Started to really doubt all i've done so i pulled the probe and reinserted it on the otherside of the bird  in the breast next to the breast bone and it is reading 169 yet the bird still really looks juicy could be all the butter not sure if it's that or raw jiuce waiting to kill us???


----------



## meowey

If the juices are running clear, that is also a good sign that the bird is done.

Take care, have fun, and do good!

Regards,

Meowey


----------



## mijpa

The skin looks brown in some places but not all


----------



## richtee

Wow... hmm Well, like Meowey said... if it's clear juice, yer fine. Tent it and let ir rest, or cooler it for later consumption!

Make sure to check thigh temp I guess, just in case.


----------



## mijpa

I feel really domb but I'm not sure where the thigh is


----------



## richtee

The heavy meat around where the drumstix attach.
And by cooler, I meant to foil it, wrap n a BIG towel, and put into a dry cooler...not ice... :{)


----------



## mijpa

:} I got that one. No Ice!  It is on the counter juices are clear 20lb bird took about 4hrs at a low temp {go figure} I will let it rest for 1 hour with foil on it. The wife is going to have to help me take a picture to post. I hope it is OK! Never the less I want to thank you all for your HELP.


----------



## richtee

My pleasure. Bet it's DELICIOUS!


----------



## richtee

And I MIGHT just double check the accuracy of the thermom you were reading grill/smoker temp with. Were you reading the standard gauge on the smoker itself for that temp?


----------



## mijpa

We rapped bird in foil wrapped in towles and put in cooler for later at least2-3 hrs later. should still be warm { I hope} Will post at that time. Does this plan sound ok to you all?


----------



## mijpa

Yes i was using the guage on the smoker to determine the smoker temp and i have a digital guage for the meat


----------



## richtee

BINGO!  Now about that thermom ya used for smoker temp?


----------



## richtee

BINGO. I'll bet a dozen donuts that gauge is 50 or more degrees low!


----------



## richtee

Geez   one more bingo and I WIN!  hahaha..oh my...I kill me!


----------



## richtee

If ya like crispy skin, and had it going into the foil, you may lose it in there. If ya want, heat up the oven to 400 and pop the bird in there 10-15 min to help re-crisp the skin.


----------



## mijpa

The skin was still rubbery even though it was a nice color of brown. Legs didn't seem to want to pull off easily yet the temp read good in the breast and in the thigh. I will get another thermometer for smoke temp.


----------



## richtee

It will continue to 'cook" in the cooler. Yer fine, as long as the temps were in the 170's. Crisp it up just before serving if ya wanna


----------



## deejaydebi

Hi sweetie sorry I missed most of you smoke. I definately think your cooker thermometer is off - no way that 20 pouns bird cooked in 4 hours at 275!
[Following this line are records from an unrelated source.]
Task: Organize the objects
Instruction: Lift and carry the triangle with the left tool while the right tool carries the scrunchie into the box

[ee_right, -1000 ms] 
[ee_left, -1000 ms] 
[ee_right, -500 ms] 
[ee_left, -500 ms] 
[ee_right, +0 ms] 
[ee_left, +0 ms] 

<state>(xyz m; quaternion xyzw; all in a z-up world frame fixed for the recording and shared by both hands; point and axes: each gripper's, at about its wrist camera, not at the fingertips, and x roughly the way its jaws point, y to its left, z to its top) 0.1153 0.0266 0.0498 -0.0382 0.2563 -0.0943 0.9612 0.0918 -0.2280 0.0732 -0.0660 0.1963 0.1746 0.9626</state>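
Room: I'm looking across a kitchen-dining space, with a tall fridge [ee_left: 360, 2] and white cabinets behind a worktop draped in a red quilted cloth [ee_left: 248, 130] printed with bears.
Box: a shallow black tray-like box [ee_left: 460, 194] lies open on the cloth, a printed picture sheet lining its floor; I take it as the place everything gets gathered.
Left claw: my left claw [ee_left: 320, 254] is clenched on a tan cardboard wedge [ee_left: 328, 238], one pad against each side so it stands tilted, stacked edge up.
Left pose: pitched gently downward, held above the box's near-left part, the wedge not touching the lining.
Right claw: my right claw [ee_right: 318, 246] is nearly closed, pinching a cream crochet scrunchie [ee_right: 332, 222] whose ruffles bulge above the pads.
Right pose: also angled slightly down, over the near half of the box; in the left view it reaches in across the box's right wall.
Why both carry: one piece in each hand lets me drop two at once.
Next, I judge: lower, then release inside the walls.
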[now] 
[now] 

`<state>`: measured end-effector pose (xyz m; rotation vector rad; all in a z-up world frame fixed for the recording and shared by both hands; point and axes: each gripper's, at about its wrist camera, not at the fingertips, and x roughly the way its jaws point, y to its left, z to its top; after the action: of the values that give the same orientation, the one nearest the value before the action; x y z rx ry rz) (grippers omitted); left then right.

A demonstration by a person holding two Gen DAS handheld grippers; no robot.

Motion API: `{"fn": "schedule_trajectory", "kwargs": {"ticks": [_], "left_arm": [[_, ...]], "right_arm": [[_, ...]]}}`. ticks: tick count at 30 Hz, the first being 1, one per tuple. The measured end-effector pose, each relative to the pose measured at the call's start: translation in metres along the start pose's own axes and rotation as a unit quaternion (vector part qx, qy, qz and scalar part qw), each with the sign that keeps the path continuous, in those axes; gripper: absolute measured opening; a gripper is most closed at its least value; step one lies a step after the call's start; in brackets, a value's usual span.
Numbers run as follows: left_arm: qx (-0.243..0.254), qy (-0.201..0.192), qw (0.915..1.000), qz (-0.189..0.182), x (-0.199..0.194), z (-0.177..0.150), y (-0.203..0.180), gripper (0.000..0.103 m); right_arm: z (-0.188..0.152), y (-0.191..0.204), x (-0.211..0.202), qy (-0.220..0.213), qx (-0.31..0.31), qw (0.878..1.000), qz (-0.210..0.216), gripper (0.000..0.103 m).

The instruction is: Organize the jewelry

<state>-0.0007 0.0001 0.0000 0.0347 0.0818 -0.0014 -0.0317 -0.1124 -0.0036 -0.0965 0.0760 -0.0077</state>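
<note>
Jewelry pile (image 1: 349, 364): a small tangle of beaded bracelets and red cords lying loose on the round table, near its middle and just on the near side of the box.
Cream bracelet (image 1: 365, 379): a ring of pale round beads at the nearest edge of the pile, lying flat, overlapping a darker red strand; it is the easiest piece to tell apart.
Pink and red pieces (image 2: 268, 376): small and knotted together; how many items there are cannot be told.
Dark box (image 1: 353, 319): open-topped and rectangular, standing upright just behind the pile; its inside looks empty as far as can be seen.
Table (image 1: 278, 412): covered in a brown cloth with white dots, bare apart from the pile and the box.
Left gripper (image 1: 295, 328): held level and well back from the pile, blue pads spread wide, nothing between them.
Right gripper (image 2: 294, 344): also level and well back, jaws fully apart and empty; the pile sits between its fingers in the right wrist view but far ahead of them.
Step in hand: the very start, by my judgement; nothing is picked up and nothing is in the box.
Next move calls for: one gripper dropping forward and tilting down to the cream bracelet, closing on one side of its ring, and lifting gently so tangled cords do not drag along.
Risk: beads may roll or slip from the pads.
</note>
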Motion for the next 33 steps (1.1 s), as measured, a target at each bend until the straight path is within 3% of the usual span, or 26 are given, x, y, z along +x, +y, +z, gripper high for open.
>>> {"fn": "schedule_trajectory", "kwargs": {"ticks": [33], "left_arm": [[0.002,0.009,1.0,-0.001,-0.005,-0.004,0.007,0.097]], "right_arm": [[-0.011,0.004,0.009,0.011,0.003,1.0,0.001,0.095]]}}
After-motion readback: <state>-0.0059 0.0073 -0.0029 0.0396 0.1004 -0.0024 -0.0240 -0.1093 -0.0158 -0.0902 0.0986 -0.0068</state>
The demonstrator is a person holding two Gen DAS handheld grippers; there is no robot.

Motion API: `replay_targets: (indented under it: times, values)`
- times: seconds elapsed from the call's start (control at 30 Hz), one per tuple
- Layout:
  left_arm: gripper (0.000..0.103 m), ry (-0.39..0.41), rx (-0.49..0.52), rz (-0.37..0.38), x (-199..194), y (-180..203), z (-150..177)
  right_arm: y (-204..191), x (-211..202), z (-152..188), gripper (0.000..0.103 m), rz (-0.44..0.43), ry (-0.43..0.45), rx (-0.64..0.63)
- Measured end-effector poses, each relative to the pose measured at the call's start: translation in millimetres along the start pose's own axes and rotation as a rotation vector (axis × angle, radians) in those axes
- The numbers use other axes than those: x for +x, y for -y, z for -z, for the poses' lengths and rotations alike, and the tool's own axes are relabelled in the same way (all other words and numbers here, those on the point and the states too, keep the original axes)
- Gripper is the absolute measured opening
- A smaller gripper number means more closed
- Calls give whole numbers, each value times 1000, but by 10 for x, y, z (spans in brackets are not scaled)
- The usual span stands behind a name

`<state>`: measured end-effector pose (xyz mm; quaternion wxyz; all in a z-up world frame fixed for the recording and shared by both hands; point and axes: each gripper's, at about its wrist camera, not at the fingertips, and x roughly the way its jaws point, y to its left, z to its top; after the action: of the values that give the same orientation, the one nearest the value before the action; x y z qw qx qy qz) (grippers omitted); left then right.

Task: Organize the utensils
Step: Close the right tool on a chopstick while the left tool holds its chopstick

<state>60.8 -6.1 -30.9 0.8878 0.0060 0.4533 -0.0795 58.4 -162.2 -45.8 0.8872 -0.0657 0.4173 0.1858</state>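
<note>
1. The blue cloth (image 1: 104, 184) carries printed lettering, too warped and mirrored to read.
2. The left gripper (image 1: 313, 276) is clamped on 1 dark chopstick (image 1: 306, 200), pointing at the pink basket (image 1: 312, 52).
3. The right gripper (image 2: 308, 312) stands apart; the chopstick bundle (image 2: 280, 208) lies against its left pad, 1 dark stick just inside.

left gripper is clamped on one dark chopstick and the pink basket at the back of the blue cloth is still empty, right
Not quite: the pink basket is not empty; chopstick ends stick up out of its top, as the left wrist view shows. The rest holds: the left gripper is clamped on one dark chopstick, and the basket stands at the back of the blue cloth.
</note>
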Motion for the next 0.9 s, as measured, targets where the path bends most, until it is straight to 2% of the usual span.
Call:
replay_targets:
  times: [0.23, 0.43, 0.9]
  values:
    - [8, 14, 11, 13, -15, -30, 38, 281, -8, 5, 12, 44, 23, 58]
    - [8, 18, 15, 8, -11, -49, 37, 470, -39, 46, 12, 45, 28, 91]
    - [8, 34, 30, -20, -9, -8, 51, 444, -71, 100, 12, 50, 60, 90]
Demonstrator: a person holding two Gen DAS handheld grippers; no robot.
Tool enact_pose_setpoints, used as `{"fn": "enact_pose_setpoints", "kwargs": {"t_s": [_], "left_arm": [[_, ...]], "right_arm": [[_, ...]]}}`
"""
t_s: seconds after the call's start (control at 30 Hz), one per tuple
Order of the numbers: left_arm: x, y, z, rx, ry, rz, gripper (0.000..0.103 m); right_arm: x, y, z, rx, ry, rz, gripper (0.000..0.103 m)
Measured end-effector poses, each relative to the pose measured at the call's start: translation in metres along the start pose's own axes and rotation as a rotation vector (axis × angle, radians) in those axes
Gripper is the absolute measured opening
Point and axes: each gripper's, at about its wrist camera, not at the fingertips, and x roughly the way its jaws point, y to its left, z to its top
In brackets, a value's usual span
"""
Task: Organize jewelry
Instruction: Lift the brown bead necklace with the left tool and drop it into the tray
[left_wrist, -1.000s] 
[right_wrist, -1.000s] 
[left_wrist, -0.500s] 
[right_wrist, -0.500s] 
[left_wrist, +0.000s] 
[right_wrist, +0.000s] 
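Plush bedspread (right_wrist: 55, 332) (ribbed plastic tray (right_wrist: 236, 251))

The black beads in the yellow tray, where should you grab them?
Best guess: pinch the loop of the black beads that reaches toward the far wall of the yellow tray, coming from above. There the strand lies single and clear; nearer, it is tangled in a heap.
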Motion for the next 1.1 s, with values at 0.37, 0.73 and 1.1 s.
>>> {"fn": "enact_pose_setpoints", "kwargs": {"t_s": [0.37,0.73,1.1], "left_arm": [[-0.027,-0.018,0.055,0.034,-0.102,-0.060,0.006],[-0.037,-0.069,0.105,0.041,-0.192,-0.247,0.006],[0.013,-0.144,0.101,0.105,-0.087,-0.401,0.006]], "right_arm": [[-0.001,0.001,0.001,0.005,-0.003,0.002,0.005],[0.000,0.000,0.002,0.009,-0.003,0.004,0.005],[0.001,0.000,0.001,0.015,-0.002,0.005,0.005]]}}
I do beleive the brine makes it cook faster than a dry bird but that was way faster than it should have cooked. Must have been more like 370 degrees!

If the skin came out rubbery the fat wasn't rendered out of the skin. Put it in a 400 degree oven for about 10 minutes. Probably to short a cooking time.

I've had birds average 15 minutes/lb but 5 minutes/lb? You must have a microwave GOSM! I think you need to put that bird in the oven for awhile. I suspect you'll find spots near the thick part of the breast where the bone sticks up and places on the leg and thighs that are dark pink and not done.

IMHO I'd rather over cook a bird than under cook one!


----------



## mijpa

OK Folks Since I sweated out about 10lbs during my smoke let alone changing my draws a few times i managed to eat about 12LBS of turkey mysekf.  :}

When we pulled it and started carving eating pieces while carving {everbody does that} pieces were melting in our mouthes. However when the bird cooled down white meat was pretty dry. The skin had most of the smoke flavor meat didn't have enough even though i put wood chips in every 15 - 20 minutes for 4 hrs. couldn't really eat the skin do to rubber was to hungry to throw it in the oven to crisp up the skin.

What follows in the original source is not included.